▸ Work item
Would you go through the records below and copy each line with the string "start"?

# # # # # # #

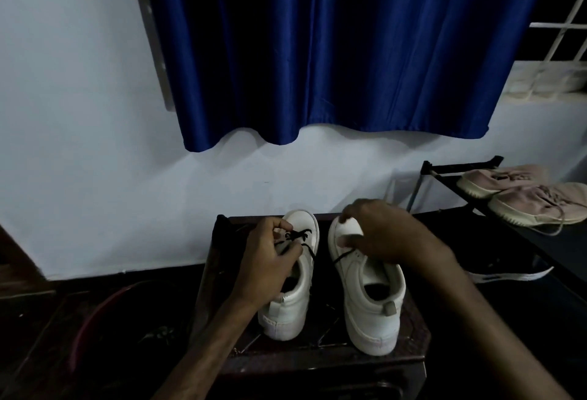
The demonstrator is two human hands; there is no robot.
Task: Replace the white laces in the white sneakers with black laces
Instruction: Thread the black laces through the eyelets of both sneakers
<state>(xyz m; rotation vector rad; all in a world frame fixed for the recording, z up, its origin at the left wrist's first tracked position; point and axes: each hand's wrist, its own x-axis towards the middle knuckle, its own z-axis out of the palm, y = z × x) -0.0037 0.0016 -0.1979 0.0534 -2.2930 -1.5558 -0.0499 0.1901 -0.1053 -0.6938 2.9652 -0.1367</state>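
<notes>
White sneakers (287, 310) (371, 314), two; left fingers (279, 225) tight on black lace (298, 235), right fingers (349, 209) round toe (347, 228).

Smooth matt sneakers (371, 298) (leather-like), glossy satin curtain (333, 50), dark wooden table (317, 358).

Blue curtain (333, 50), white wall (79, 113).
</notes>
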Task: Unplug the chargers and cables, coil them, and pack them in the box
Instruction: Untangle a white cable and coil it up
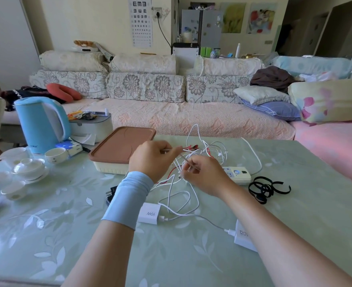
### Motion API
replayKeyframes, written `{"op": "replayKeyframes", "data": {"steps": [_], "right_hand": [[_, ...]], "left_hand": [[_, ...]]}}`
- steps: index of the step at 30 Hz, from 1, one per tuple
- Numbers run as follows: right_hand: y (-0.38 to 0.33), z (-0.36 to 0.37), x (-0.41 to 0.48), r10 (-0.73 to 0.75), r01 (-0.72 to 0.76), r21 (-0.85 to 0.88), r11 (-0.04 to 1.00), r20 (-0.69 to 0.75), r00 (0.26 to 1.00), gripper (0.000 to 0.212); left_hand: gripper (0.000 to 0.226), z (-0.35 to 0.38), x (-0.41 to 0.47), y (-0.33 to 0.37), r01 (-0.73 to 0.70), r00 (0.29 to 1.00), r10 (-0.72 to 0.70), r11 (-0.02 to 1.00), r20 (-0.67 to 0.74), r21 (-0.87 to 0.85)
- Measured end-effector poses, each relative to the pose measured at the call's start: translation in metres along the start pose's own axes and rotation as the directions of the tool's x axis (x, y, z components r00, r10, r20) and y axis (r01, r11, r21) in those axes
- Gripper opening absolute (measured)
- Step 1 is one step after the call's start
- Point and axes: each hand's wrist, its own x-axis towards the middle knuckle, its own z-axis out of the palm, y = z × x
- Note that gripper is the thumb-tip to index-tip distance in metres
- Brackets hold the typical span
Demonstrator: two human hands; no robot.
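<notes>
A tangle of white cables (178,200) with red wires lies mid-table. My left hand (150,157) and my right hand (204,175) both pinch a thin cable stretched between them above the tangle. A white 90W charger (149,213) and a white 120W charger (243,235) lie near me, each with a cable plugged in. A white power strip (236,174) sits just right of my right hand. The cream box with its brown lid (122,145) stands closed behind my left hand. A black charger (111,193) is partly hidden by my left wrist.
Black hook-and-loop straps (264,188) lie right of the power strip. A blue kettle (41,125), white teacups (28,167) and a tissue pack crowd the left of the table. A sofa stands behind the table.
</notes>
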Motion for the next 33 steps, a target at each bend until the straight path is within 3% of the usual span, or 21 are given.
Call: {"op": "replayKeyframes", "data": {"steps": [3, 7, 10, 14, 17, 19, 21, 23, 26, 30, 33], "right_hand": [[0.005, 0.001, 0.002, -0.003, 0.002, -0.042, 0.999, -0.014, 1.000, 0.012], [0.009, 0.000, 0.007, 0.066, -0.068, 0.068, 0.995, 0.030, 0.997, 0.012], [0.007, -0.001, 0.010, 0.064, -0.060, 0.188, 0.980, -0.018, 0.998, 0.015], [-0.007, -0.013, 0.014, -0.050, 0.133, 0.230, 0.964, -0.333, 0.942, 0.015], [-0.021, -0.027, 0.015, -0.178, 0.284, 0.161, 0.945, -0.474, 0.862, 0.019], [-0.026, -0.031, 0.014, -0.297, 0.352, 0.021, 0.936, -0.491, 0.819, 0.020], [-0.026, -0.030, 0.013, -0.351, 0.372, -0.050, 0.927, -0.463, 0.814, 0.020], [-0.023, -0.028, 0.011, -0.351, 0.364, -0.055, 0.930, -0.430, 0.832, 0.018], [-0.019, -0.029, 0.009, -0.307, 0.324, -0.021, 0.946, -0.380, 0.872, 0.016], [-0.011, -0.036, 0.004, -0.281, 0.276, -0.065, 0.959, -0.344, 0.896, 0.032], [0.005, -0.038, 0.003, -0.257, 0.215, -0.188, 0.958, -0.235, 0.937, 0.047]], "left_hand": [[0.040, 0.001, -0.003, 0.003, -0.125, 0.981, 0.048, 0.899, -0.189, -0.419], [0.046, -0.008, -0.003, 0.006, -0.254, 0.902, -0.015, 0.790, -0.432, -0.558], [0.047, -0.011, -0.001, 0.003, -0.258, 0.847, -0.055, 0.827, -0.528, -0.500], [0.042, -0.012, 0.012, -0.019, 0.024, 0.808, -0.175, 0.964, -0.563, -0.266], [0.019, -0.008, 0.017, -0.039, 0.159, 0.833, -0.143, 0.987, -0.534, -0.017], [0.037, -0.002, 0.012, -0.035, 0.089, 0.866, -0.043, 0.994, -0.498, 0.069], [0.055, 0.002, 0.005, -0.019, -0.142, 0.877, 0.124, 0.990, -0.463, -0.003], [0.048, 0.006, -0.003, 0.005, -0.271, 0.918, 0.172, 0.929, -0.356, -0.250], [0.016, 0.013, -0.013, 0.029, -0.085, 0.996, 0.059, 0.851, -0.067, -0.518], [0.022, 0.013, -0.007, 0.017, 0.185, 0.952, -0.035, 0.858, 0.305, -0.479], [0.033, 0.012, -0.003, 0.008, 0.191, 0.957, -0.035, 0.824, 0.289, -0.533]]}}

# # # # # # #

▸ Result for this task
- Measured end-effector poses, each relative to the pose measured at the call's start: translation in metres along the start pose's own axes and rotation as the directions of the tool's x axis (x, y, z components r00, r10, r20) and y axis (r01, r11, r21) in those axes
- Step 1 is one step after the call's start

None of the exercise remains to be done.